这地方究竟叫个什么名字,李进总记不住。母亲接过李进分配通知的时候,瞪着眼睛将分配地点看了许久,始终觉得那名字不吉祥。
“听那名字,就知道鸟到了那儿都拉不出屎。”母亲说。
这名字,似乎是用了哪个民族的语言,化了汉字得来的。一个村子里没有几户人。村子靠在山脚下,从来不受到黄沙的侵袭。小小的村子安静地坐在那里,不动声色。村长牵着村子里最好的两匹马,套上车,在马脖上挂一个渗出斑点的銮铃,叮当叮当地站在李进面前。

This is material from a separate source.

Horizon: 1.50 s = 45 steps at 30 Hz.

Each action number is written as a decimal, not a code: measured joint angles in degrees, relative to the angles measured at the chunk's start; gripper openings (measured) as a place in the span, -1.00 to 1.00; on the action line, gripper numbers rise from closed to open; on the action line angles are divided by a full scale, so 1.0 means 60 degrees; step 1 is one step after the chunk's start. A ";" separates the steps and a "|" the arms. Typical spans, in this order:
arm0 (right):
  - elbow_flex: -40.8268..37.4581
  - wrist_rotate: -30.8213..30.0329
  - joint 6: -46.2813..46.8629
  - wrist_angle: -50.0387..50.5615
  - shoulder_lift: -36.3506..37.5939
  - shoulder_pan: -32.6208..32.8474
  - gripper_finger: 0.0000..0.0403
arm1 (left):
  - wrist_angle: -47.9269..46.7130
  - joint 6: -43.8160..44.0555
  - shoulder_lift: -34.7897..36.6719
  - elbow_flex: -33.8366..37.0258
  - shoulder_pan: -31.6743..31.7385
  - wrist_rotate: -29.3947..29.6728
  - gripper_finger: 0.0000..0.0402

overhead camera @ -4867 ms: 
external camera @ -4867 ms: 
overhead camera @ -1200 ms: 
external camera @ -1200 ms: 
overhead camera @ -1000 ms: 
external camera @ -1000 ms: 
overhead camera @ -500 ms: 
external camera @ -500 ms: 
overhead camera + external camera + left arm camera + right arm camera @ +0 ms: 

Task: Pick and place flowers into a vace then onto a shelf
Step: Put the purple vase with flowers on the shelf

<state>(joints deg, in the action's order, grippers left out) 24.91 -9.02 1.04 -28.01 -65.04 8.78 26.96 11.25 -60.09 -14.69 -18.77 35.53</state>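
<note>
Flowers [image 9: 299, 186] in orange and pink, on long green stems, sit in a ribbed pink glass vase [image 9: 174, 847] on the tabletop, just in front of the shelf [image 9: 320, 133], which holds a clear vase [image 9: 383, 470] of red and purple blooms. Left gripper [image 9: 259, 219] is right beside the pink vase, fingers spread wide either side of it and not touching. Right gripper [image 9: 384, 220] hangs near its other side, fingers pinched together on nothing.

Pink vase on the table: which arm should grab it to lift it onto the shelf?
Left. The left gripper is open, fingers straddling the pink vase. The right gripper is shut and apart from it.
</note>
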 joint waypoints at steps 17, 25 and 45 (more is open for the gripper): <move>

他的脸黑红黑红的,更准确的说,那是红透了的紫色,像是家乡的特产荸荠。村长接过他的行李,在车上小心地放好,又叮当叮当地出发了。
过了一个村,人家零零散散地分布着,炊烟升起来,在空中打几个转,就不见了。塬的尽头上白茫茫一片,村长说那是雪山。銮铃叮当叮当的声音传出去,扩散在塬上,很快也消失了。马蹄在广阔的土地上有节奏地响着,和銮铃的声音一个前一个后,哒哒哒,丁丁当。村长话不多,脸上的棱角很坚硬,可是笑起来很和蔼。他说话的声音很低沉,让李进不自觉地想到他父亲。村长挨着马车头坐着,偶尔回过头来看他,嘿嘿一笑,又把头转过去了。
又过了一个村。投进眼睛里的,是好大的一片油菜花。一眼看过去,全是金黄的。阳光照下来,那金黄明晃晃地耀人眼睛。碧绿模样的是麦苗。一垄一垄的,排得整整齐齐。李进没见过麦苗,师范学校里组织过下乡,母亲怕他受不了苦,托人开了假病条,把下乡的活动给推了。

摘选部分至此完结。